WHAT IS NEEDED: Only a number is expected here: the count of lines in the data that contain "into".
==== THE DATA
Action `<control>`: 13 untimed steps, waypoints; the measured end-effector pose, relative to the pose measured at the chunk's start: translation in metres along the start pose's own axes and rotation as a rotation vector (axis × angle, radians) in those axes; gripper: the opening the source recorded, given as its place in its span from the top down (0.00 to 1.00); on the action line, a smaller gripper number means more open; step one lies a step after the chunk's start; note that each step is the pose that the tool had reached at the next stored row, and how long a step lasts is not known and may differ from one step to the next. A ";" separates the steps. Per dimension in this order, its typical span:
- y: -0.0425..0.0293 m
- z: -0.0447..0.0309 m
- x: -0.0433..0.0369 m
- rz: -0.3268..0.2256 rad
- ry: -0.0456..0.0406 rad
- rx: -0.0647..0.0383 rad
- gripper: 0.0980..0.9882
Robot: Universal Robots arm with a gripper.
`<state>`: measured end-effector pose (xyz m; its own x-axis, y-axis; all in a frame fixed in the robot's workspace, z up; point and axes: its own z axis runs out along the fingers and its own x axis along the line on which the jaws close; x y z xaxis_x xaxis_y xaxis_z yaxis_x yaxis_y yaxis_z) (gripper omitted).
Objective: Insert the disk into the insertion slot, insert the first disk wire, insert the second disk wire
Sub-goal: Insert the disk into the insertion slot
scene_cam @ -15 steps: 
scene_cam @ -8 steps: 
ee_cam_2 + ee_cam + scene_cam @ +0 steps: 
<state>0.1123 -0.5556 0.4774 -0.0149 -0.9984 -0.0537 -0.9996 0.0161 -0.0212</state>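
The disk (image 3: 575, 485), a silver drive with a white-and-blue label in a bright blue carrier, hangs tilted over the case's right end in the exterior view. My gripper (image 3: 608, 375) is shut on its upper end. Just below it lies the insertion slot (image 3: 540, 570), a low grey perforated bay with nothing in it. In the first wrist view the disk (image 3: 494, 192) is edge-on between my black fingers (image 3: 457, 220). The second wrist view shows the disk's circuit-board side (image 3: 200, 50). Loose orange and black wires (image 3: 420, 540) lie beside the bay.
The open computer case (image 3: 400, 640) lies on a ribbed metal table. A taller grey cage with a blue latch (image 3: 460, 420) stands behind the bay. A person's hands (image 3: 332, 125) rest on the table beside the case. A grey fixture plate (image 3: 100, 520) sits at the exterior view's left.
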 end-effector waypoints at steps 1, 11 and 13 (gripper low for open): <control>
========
RESPONSE BELOW: 2